While vaccines are under development, there are currently no therapies
to treat this disease, except for over-the-counter (OTC) analgesics,
which alleviate the devastating arthritic and arthralgic symptoms.
To identify novel inhibitors of the virus, analogues of the natural
product bryostatin 1, a clinical lead for the treatment of cancer,
Alzheimer’s disease, and HIV eradication, were investigated
for in vitro antiviral activity and were found to
be among the most potent inhibitors of CHIKV replication reported
to date. Bryostatin-based therapeutic efforts and even recent anti-CHIKV
strategies have centered on modulation of protein kinase C (PKC).

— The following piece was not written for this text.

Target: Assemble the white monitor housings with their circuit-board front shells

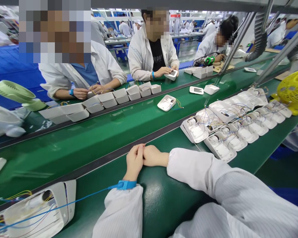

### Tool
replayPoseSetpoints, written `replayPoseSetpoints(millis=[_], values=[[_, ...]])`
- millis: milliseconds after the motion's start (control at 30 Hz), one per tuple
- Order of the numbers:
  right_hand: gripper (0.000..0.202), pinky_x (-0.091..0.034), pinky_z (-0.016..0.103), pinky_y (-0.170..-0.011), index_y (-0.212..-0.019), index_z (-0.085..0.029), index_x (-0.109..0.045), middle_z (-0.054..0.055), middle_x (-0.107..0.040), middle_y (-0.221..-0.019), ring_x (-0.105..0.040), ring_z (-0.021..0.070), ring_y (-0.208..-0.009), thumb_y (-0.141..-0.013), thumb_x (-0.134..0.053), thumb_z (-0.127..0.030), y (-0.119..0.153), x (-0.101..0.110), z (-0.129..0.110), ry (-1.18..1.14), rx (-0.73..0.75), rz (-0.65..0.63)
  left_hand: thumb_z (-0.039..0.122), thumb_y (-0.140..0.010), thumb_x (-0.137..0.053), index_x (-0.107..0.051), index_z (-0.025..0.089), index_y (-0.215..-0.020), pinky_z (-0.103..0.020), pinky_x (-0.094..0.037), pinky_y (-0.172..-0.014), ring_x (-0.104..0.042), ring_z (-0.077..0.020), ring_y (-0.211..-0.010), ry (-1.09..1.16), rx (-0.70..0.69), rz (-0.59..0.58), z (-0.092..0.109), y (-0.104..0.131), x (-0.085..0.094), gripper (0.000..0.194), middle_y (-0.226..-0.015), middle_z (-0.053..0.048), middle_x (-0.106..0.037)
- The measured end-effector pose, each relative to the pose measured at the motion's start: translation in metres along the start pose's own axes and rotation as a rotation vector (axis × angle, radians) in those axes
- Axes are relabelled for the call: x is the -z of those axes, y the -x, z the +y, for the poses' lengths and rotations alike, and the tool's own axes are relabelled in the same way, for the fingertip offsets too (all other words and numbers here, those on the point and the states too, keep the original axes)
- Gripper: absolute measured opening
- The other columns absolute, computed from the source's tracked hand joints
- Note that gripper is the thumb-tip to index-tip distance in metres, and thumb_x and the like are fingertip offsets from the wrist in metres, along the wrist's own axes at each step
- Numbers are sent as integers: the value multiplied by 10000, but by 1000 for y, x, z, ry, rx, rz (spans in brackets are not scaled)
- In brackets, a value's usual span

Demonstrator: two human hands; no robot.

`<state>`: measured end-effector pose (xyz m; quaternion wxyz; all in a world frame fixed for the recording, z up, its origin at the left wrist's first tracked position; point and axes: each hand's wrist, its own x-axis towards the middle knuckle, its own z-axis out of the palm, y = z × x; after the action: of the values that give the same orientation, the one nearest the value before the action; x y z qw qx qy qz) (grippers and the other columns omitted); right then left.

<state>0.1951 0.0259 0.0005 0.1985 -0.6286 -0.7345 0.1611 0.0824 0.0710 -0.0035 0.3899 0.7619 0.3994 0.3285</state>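
My left hand (134,161) and my right hand (153,156) are folded against each other at the near edge of the conveyor, fingers closed. No object shows in either of them. A blue wrist strap (126,185) with a cord is on my left wrist. At the lower left lies a white plastic housing (69,201) with wires and a dark round part inside. To the right of my hands, the nearest of several similar open housings (197,132) stands on the green bench, wires trailing over them.
The green conveyor belt (109,132) runs across, carrying an open housing (166,103) and a white unit with a dark screen (196,90). Co-workers in white coats sit opposite, behind a row of white housings (114,99). A yellow fan (294,91) stands at right, a green fan (15,92) at left.
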Motion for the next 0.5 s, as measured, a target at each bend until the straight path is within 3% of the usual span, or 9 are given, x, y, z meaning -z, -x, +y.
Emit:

Intriguingly, while the C ring of bryostatin primarily drives interactions
with PKC, A- and B-ring functionality in these analogues has a significant
effect on the observed cell-protective activity. Significantly, bryostatin
1 itself, a potent pan-PKC modulator, is inactive
in these assays. These new findings indicate that the observed anti-CHIKV
activity is not solely mediated by PKC modulation, suggesting possible
as yet unidentified targets for CHIKV therapeutic intervention. The
high potency and low toxicity of these bryologs make them promising
new leads for the development of a CHIKV treatment.